Девятый круг. Ада - страница 28



Роман вздохнул, глядя, правда, не на подругу детства, а на скатерть.

– Кать, ты в колдовство веришь?

Катя встретила его вопрос достаточно красноречивым взглядом.

– Ну вот, я ему душу изливаю, а он стебается…

– Нет, я всего только пытаюсь ответить на твой вопрос. И зря смеёшься. Даже Большая советская энциклопедия трактует его как способность некоторых людей причинять различный вред или избавлять от него.

– И кто же тебя… так? – подбирая слова, спросила Катя.

Вместо ответа, Роман поднялся, достал из шкафчика бутылку коньяка, плеснул в чай и себе, и гостье.

– Что, Ромка, запил? – усмехнулась Катя.

– Запьёшь тут… Когда выйдешь из комнаты, а у тебя над головой… Ладно, неважно. То есть, ты говоришь, что у этого снега нет нормальных причин?

Катя серьёзно покачала головой.

– Ни малейших. Мистика какая-то.

От этого слова Роман поморщился.

– Да уж, мистика… Слушай, ты не смейся, но… Если бы тебе сказали, что есть… ну, или не то чтобы есть, а может быть… одна книга…
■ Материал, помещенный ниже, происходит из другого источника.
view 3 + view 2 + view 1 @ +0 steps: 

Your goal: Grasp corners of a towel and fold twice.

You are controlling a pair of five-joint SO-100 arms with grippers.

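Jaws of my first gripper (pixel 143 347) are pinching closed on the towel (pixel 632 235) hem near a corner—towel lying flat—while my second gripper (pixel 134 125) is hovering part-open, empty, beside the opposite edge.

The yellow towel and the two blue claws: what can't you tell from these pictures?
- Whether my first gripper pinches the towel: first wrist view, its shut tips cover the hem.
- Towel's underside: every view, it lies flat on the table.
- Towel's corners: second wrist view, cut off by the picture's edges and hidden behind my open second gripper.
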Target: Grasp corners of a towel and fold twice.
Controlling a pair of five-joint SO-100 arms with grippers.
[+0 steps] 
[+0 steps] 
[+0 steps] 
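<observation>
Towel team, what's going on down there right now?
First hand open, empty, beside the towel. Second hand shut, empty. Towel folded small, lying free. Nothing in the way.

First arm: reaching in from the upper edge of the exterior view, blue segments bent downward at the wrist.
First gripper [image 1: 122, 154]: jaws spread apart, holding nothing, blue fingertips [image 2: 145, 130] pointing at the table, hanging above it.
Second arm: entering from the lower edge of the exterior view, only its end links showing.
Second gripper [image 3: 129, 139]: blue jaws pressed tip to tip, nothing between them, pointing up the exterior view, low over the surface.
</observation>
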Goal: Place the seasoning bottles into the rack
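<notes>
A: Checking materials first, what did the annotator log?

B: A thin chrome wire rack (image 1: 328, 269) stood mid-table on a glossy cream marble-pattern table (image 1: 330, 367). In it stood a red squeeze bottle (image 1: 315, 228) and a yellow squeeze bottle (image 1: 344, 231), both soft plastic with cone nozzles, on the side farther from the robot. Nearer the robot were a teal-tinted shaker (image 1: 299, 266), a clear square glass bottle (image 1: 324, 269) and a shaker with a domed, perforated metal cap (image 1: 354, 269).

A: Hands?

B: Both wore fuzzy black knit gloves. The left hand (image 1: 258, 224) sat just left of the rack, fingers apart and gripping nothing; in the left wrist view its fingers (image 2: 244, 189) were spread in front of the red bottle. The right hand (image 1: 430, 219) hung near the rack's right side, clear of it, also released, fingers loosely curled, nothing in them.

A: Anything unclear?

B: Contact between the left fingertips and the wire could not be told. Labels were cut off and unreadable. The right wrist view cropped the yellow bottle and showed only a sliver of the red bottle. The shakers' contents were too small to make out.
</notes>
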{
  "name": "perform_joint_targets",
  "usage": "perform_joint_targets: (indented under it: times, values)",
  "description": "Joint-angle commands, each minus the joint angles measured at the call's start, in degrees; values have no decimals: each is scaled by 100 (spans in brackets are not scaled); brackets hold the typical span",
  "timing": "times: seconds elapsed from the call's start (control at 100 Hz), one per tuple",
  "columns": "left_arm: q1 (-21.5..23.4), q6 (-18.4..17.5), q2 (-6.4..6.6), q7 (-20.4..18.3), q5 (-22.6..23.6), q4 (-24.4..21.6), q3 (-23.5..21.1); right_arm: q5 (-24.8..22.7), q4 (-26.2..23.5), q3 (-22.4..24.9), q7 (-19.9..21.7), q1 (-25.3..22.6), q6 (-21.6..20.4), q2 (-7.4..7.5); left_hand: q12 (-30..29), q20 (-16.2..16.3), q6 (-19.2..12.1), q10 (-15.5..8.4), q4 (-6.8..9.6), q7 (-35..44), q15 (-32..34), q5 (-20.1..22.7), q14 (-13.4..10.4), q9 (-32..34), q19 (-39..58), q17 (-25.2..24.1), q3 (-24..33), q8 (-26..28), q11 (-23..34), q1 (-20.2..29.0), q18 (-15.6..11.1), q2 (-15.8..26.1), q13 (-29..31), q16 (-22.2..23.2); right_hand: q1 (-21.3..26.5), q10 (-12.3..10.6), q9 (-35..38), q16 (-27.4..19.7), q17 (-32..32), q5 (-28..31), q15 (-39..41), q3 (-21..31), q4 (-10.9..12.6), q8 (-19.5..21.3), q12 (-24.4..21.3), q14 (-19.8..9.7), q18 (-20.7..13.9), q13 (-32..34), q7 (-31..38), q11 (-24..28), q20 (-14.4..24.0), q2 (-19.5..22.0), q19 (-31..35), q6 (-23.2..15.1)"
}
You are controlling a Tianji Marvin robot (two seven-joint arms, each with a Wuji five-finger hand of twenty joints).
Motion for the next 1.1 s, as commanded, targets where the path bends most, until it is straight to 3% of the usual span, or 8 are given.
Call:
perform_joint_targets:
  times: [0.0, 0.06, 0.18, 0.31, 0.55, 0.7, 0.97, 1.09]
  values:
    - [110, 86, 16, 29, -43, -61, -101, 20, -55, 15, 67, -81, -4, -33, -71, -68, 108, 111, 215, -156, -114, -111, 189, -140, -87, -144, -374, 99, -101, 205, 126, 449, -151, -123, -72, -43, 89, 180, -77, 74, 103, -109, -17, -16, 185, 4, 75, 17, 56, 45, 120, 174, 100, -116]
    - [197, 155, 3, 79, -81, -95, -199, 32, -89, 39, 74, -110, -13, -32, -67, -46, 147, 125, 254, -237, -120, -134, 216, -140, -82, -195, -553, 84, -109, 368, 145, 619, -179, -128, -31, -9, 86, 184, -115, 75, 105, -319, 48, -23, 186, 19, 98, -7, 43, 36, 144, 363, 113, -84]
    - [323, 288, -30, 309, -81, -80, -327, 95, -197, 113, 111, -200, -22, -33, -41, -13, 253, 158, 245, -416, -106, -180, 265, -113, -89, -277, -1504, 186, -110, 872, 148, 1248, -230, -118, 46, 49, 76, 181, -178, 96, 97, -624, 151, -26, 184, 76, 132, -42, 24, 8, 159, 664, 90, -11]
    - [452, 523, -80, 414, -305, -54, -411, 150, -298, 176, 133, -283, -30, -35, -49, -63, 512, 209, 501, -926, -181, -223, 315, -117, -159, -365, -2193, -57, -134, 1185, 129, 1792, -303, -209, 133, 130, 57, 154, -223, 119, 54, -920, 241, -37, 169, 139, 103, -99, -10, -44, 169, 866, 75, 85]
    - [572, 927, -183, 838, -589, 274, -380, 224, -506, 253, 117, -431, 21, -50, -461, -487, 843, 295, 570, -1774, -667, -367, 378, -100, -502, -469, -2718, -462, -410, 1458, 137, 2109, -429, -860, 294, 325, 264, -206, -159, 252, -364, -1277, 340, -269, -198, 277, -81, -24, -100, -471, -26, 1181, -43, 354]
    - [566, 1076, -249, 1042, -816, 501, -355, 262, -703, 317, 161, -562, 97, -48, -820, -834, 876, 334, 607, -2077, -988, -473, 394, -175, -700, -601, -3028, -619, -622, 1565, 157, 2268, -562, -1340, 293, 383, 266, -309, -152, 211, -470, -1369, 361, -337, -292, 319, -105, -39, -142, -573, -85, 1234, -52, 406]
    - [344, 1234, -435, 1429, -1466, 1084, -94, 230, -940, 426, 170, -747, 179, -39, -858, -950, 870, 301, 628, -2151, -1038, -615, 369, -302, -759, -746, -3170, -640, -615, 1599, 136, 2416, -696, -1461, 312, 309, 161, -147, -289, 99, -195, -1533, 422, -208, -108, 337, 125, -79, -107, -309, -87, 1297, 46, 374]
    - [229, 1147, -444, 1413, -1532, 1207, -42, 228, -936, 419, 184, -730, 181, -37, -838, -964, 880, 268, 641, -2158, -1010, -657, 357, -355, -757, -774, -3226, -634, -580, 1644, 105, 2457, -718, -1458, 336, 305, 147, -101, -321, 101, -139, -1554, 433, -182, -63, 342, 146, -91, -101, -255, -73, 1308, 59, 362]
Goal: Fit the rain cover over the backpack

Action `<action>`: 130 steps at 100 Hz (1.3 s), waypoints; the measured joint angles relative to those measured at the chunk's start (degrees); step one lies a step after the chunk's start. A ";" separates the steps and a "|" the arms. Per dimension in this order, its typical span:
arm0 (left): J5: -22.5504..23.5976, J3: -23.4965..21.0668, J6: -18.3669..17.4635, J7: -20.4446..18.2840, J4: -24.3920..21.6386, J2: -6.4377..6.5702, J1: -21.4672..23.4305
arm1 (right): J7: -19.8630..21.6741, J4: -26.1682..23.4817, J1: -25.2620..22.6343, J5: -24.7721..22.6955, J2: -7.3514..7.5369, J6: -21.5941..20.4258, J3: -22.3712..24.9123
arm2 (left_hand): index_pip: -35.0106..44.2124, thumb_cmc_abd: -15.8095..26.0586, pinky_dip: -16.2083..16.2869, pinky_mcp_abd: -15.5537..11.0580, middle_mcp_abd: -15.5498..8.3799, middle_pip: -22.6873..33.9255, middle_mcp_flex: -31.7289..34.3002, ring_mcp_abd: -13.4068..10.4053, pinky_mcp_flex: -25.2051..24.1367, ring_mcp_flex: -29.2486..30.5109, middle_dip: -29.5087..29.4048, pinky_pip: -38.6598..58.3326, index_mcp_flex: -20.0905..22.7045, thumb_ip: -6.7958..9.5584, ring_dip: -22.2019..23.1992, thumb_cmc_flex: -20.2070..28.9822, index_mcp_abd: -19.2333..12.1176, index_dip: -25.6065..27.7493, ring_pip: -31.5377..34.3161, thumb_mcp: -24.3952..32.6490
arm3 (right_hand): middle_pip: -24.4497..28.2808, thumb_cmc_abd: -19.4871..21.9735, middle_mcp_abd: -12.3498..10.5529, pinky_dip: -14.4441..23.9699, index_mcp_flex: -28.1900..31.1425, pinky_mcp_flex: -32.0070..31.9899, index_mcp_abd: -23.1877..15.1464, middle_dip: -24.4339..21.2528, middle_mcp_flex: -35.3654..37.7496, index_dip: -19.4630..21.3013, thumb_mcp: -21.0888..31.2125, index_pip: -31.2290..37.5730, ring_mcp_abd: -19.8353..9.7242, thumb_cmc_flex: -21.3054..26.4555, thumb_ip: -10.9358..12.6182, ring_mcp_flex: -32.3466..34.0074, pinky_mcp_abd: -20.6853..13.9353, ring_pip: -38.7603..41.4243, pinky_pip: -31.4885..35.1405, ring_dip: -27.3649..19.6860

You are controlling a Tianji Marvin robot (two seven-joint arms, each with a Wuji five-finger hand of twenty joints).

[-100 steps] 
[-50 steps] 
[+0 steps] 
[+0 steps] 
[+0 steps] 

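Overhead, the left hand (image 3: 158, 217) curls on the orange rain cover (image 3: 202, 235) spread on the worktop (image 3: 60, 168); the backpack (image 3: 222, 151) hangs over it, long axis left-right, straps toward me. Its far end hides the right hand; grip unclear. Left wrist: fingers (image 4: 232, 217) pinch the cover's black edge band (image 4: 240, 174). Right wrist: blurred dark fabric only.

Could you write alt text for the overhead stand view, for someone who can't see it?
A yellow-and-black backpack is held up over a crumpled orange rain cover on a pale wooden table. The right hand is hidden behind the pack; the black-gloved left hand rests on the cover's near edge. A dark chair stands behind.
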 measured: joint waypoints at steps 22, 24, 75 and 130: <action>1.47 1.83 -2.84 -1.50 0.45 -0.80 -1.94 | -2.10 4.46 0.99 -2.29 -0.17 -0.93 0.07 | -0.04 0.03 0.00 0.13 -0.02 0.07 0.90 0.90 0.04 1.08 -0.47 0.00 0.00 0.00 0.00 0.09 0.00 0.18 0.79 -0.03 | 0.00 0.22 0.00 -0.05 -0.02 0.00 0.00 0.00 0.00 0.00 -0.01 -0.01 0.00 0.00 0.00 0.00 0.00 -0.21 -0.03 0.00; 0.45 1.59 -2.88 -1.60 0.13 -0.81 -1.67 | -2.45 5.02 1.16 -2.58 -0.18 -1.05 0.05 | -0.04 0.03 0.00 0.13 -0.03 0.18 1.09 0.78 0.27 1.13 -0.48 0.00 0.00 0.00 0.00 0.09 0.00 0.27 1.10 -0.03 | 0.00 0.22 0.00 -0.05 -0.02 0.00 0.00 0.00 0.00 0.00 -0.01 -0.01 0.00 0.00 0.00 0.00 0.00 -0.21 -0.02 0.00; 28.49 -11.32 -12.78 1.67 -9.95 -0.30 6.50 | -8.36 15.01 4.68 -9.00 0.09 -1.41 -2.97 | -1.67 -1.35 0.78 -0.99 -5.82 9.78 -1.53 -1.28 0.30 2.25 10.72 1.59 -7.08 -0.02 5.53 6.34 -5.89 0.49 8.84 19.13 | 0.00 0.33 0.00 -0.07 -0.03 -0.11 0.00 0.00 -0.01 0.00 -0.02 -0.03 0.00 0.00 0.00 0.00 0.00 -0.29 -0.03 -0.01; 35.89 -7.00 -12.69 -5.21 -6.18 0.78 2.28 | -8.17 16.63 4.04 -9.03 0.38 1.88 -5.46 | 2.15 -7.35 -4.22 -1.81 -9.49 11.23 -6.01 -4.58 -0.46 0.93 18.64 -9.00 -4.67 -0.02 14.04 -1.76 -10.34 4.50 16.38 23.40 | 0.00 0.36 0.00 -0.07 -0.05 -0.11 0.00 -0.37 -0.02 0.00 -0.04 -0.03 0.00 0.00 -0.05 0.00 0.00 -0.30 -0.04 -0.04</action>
Катя слушала Романа с нарастающей тревогой.

– Какая ещё книга?

– Видишь ли… Когда выпал снег, я сначала подумал: докатились мы. Ты читала про Содом и Гоморру? Вот что-то в этом духе. Как бы это сказать… Во всех нас поселилось что-то неправильное. Нет, я не грехи имею в виду – они были всегда. Но у нас нарушилось ощущение жизни, мы её подменяем – ну, вроде как выбираем не малину, а жвачку с таким вкусом. Не уверен, что могу объяснять. Когда-то я рассказывал об этом одному человеку, и он… то есть она сказала, что, если следовать моей логике, конец света должен был наступить во времена Освенцима и ГУЛАГа. Беды, несправедливости, пороки были всегда, я понимаю. Но раньше у людей был Бог. А времена безбожия оказались столь страшны, что, наверное, это искупали… А сейчас у людей есть только они сами, и то не всегда.

Катя выслушала Романа несколько озадаченно. Вспомнился вдруг университетский профессор, который говорил, что залог просвещённого общества в том, чтобы в беседе обмениваться не информацией, а идеями. Его слушала полная аудитория девушек, и он привёл пример: не о том, кто какое платье купила, за кого вышла замуж или встретила на улице, а о том, как надо понимать эстетику моды, что нового придумали писатели о любви и какую роль в судьбе человека играют те или иные встречи. Студентки приняли идею белобородого старца с внешностью Гомера в пиджаке со смешками, но сейчас Катя подумала, что тому преподавателю уж точно понравился бы Роман. Столько лет прошло – и ни единого «информационного вопроса», сплошные идеи.

– Ты подумай, какая разница между нами и, к примеру, первыми христианами, которые пели, когда их вели в Колизей на расправу! – продолжал Роман. – Кто из нас не отрёкся бы от веры, если бы был выбор между нею и жизнью? Или вот взять иконы… Мы привыкли их воспринимать как картины, как некие символы, даже, наверное, обезличенные – и в голове не укладывается, что это были живые люди! И как они жили! Откуда у людей это бралось – стойкость, что ли… Я когда книги о них читаю, вот этого понять не могу. Что им силы давало и почему мы так не можем…

– Умирать?

– Жить.

Катя молчала. Внутри неё что-то беспокойно зашевелилось, что-то «неправильное» и «ненастоящее», что мешало ей жить. Или просто чай окончательно остыл, и снова стало слишком холодно. Но разве не было ей слишком холодно и до наступления морозов…

– Так ты понял, что быть священником – это не твоё? – уточнила она, переводя высокий слог Романа в более понятные категории.